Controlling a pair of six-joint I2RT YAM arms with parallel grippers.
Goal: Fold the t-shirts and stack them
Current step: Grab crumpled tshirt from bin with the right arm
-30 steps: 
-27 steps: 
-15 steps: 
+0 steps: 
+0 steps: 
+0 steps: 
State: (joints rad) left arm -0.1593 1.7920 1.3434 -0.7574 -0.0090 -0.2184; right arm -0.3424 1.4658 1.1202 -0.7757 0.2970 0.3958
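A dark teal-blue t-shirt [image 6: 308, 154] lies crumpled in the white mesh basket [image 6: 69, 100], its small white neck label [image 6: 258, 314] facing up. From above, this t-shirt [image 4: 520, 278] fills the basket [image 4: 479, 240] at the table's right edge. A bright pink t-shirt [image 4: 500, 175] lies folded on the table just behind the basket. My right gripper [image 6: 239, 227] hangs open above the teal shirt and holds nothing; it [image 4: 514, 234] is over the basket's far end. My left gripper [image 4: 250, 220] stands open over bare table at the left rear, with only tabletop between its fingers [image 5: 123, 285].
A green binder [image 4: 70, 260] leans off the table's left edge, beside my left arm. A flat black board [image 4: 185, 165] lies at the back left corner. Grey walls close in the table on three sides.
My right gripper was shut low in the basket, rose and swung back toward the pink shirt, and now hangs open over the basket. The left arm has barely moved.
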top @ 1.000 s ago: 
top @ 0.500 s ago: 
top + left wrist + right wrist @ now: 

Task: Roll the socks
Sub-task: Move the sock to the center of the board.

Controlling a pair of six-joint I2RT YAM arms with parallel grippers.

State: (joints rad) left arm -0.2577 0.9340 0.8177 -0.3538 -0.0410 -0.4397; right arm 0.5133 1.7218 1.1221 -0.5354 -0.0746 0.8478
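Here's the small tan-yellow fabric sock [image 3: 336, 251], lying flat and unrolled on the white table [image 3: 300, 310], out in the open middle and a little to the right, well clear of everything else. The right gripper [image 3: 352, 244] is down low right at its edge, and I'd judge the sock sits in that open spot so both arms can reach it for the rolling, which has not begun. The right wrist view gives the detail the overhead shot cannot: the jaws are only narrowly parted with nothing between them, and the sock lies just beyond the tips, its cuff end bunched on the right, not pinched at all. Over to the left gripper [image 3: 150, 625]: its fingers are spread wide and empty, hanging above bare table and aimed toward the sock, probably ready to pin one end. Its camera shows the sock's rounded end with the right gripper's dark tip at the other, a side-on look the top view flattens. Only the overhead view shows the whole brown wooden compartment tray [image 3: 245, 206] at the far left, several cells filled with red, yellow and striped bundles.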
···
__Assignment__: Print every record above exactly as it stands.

__Written response__:
Controlling a pair of six-joint I2RT YAM arms with parallel grippers.
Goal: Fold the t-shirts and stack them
Current step: Grab crumpled tshirt from bin with the right arm
-30 steps: 
-27 steps: 
-15 steps: 
+0 steps: 
+0 steps: 
+0 steps: 
State: (joints rad) left arm -0.1593 1.7920 1.3434 -0.7574 -0.0090 -0.2184; right arm -0.3424 1.4658 1.1202 -0.7757 0.2970 0.3958
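A dark teal-blue t-shirt [image 6: 308, 154] lies crumpled in the white mesh basket [image 6: 69, 100], its small white neck label [image 6: 258, 314] facing up. From above, this t-shirt [image 4: 520, 278] fills the basket [image 4: 479, 240] at the table's right edge. A bright pink t-shirt [image 4: 500, 175] lies folded on the table just behind the basket. My right gripper [image 6: 239, 227] hangs open above the teal shirt and holds nothing; it [image 4: 514, 234] is over the basket's far end. My left gripper [image 4: 250, 220] stands open over bare table at the left rear, with only tabletop between its fingers [image 5: 123, 285].
A green binder [image 4: 70, 260] leans off the table's left edge, beside my left arm. A flat black board [image 4: 185, 165] lies at the back left corner. Grey walls close in the table on three sides.
My right gripper was shut low in the basket, rose and swung back toward the pink shirt, and now hangs open over the basket. The left arm has barely moved.
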top @ 1.000 s ago: 
top @ 0.500 s ago: 
top + left wrist + right wrist @ now: 

Task: Roll the socks
Sub-task: Move the sock to the center of the board.

Controlling a pair of six-joint I2RT YAM arms with parallel grippers.

State: (joints rad) left arm -0.2577 0.9340 0.8177 -0.3538 -0.0410 -0.4397; right arm 0.5133 1.7218 1.1221 -0.5354 -0.0746 0.8478
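Here's the small tan-yellow fabric sock [image 3: 336, 251], lying flat and unrolled on the white table [image 3: 300, 310], out in the open middle and a little to the right, well clear of everything else. The right gripper [image 3: 352, 244] is down low right at its edge, and I'd judge the sock sits in that open spot so both arms can reach it for the rolling, which has not begun. The right wrist view gives the detail the overhead shot cannot: the jaws are only narrowly parted with nothing between them, and the sock lies just beyond the tips, its cuff end bunched on the right, not pinched at all. Over to the left gripper [image 3: 150, 625]: its fingers are spread wide and empty, hanging above bare table and aimed toward the sock, probably ready to pin one end. Its camera shows the sock's rounded end with the right gripper's dark tip at the other, a side-on look the top view flattens. Only the overhead view shows the whole brown wooden compartment tray [image 3: 245, 206] at the far left, several cells filled with red, yellow and striped bundles.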

Work on the answer is now done.